▸ **The problem**
Retype, exactly and completely, the listing that comes next, skipping its images.

▸ **Raw data**
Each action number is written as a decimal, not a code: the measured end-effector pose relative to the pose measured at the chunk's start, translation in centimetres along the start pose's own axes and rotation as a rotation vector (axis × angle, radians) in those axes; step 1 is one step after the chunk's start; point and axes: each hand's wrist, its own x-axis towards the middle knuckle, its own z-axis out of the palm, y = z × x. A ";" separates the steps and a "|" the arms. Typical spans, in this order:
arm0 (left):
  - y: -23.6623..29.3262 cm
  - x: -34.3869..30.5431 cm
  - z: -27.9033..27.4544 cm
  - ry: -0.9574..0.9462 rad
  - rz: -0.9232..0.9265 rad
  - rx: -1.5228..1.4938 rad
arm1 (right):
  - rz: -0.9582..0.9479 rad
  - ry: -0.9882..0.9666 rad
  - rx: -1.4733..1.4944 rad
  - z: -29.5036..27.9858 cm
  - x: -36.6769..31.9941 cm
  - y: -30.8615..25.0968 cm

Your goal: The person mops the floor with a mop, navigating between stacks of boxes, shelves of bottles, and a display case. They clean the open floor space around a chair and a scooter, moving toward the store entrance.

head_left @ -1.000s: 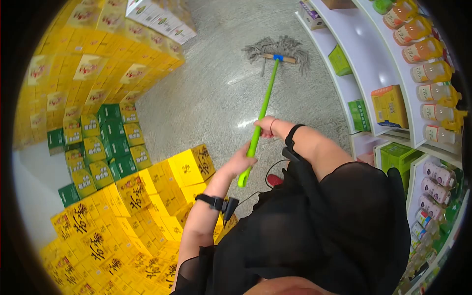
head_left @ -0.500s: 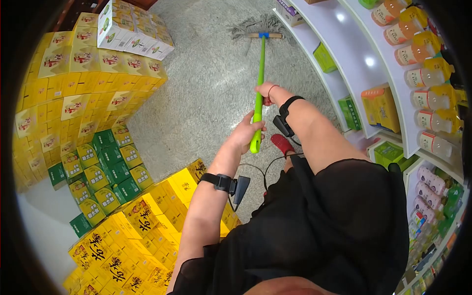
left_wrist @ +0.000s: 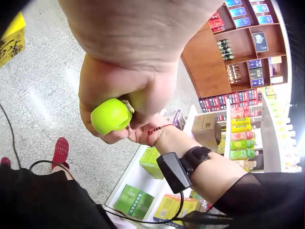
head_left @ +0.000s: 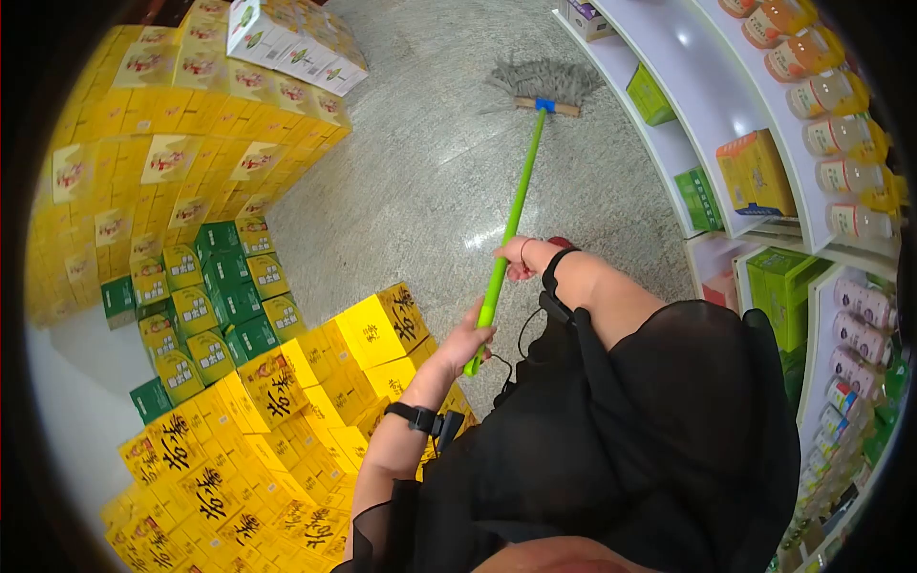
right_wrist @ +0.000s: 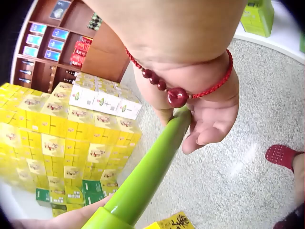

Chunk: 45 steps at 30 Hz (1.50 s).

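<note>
Lime green marks the handle [head_left: 521, 198] of the mop, which slants away from your body across the speckled floor [head_left: 401, 181]. Your left grip [head_left: 462, 342] is clamped on it close to the near end, fingers curled round, and the rounded tip pokes out past them in the left wrist view. Your right grip [head_left: 519, 256] is closed on it farther up, its fingers bent loosely beside the shaft. At the far end, a blue clip [head_left: 545, 106] joins the handle to a wooden bar [head_left: 567, 111], and the grey strands [head_left: 544, 80] lie spread on the floor beyond it, near the white shelves [head_left: 688, 62] on your right. Those shelves carry bottles [head_left: 826, 137] and a yellow box [head_left: 755, 174]. On your left stand stacked yellow cartons [head_left: 244, 110], with white boxes [head_left: 298, 43] on top and green boxes [head_left: 229, 274] just beside them. A beaded red bracelet [right_wrist: 214, 90] circles your right wrist.
</note>
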 end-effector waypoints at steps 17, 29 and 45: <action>-29.8 -24.3 0.7 -0.032 -0.028 0.176 | 0.216 -0.555 -0.555 26.5 -6.4 21.1; -25.7 -20.9 5.8 0.011 -0.033 0.198 | 0.093 -0.371 -0.383 20.6 -6.6 23.3; -4.6 -3.0 25.7 -0.047 0.207 -0.021 | -0.270 0.325 0.005 -6.3 -14.8 20.6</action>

▸ **Response area**
Each action number is written as a decimal, not a code: the measured end-effector pose relative to the pose measured at the chunk's start, translation in centimetres along the start pose's own axes and rotation as a rotation vector (axis × angle, radians) in those axes; step 1 is one step after the chunk's start; point and axes: each hand's wrist, its own x-axis towards the middle knuckle, its own z-axis out of the palm, y = z × x. A ";" separates the steps and a "|" the arms. Typical spans, in this order:
arm0 (left):
  - y: -23.6623..29.3262 cm
  - x: -34.3869..30.5431 cm
  - z: -27.9033..27.4544 cm
  - ry: -0.9574..0.9462 rad
  - rz: -0.9232..0.9265 rad
  - rx: -1.5228..1.4938 rad
arm1 (right):
  - rz: -0.9582..0.9479 rad
  - ry: -0.9882..0.9666 rad
  - rx: -1.4733..1.4944 rad
  - z: -29.5036..27.9858 cm
  - x: -36.6769..31.9941 cm
  - y: -30.8615..25.0968 cm

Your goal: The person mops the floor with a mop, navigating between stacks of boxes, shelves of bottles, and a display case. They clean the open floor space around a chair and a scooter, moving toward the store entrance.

head_left @ -1.000s: 
head_left @ -0.500s: 
left_wrist @ +0.000s: 
head_left @ +0.000s: 
right_wrist @ +0.000s: 

Chunk: 45 steps at 30 Hz (1.50 s).

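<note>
Lime green marks the handle [head_left: 521, 198] of the mop, which slants away from your body across the speckled floor [head_left: 401, 181]. Your left grip [head_left: 462, 342] is clamped on it close to the near end, fingers curled round, and the rounded tip pokes out past them in the left wrist view. Your right grip [head_left: 519, 256] is closed on it farther up, its fingers bent loosely beside the shaft. At the far end, a blue clip [head_left: 545, 106] joins the handle to a wooden bar [head_left: 567, 111], and the grey strands [head_left: 544, 80] lie spread on the floor beyond it, near the white shelves [head_left: 688, 62] on your right. Those shelves carry bottles [head_left: 826, 137] and a yellow box [head_left: 755, 174]. On your left stand stacked yellow cartons [head_left: 244, 110], with white boxes [head_left: 298, 43] on top and green boxes [head_left: 229, 274] just beside them. A beaded red bracelet [right_wrist: 214, 90] circles your right wrist.
</note>
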 end-effector waypoints at steps 17, 29 and 45: <action>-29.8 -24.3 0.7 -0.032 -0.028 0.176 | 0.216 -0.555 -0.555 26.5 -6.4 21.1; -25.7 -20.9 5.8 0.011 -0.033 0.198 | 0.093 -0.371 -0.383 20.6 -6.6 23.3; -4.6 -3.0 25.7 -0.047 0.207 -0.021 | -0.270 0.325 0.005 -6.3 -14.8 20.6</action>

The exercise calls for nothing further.